Excel’s VSTACK – The One Function to Append Them All
Imagine a workbook with 12 sheets containing sales tables: January through December.
Now imagine a workbook with 50 sheets containing product distribution tables: Alabama through Wyoming.
Brace yourself. Now imagine a workbook with 195 sheets containing gross domestic product tables: Afghanistan through Zimbabwe.
Which do you think would be easier to combine into a single table, the file with 12, 50, or 195 sheets?
It’s a trick question. They all take the same amount of effort provided you use the correct Excel feature.
Let’s examine how we can accomplish this using a single formula. Yes, you read that correctly, a single formula.
Combining multiple tables into a single table is a common task. Users commonly perform this act to facilitate another Excel feature, like creating a Pivot Table or a chart.
There are many ways to combine multiple tables into a single table.
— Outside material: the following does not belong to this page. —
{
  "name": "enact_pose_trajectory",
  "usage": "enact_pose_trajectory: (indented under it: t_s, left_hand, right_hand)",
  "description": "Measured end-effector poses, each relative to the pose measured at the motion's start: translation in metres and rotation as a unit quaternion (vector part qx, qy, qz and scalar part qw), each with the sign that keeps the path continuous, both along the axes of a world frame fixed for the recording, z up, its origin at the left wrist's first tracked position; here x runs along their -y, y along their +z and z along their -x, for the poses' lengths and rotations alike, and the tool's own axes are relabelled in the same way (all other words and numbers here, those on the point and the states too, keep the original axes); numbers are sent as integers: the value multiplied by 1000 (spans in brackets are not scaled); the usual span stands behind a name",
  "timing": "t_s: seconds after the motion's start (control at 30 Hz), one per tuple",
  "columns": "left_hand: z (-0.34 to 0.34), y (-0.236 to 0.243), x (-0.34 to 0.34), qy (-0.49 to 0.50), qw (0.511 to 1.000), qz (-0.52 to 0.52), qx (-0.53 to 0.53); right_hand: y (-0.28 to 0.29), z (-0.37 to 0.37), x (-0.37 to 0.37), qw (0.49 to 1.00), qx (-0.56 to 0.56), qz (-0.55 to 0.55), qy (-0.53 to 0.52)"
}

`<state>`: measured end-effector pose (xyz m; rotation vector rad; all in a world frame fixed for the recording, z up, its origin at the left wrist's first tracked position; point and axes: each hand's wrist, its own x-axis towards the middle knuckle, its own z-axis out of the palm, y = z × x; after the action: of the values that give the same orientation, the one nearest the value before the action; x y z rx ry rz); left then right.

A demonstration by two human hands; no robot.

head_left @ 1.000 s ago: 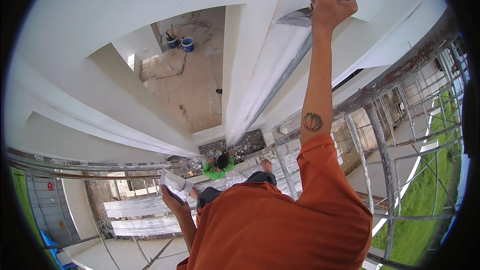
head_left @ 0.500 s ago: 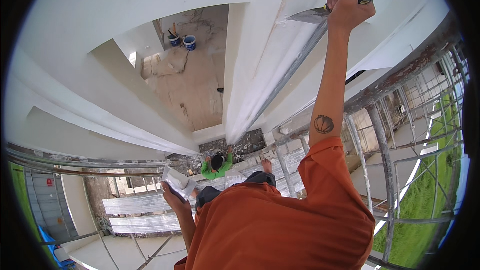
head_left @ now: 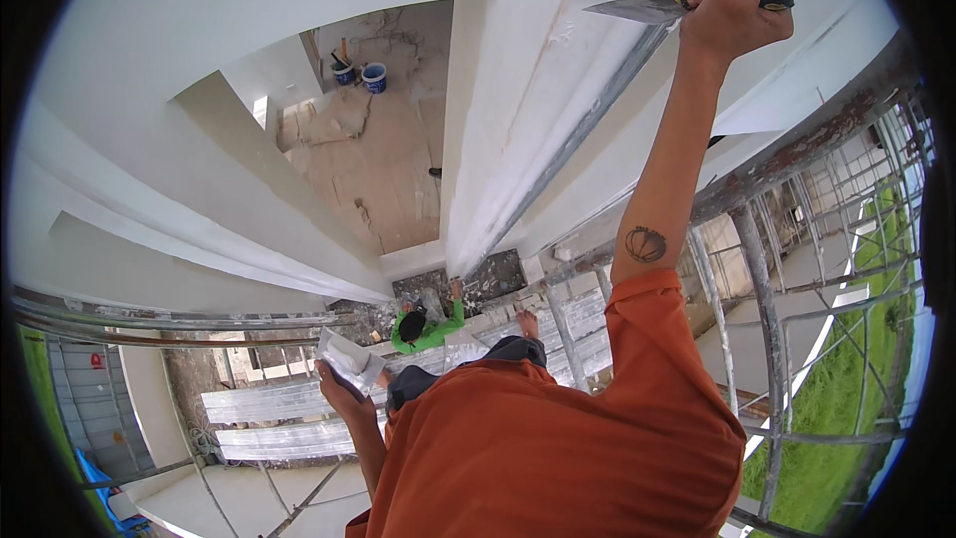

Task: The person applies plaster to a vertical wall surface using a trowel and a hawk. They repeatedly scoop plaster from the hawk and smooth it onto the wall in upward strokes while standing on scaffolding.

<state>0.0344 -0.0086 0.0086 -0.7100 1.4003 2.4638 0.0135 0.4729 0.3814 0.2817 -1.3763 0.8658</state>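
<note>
The right hand (head_left: 735, 5) was closed round the black handle of the scraper (head_left: 637, 8), its fingers curled tight, high up by the white column (head_left: 538, 90). The blade stuck out to the left of the fist, its long axis running sideways, aslant to the grey strip (head_left: 597, 105) along the column's edge; whether it touched the surface I could not tell. Low down and well apart, the left hand (head_left: 344, 394) gripped the pale tray (head_left: 349, 359), most of its fingers hidden, so the right hand was by far the nearer to the column
</note>
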Motion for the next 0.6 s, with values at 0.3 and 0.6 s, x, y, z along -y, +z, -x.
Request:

Three of the most common ways to do this are:
- Manually copy and paste the tables into a new combined table.
- Create a VBA macro to automate the copy/paste process.
- Use Power Query to combine all sheets in a file.
Many users are not comfortable enough to write VBA code to create a macro or are familiar enough with Power Query to produce such an action.
If you are running Office 365, you can now perform this activity using a single function: VSTACK (or HSTACK).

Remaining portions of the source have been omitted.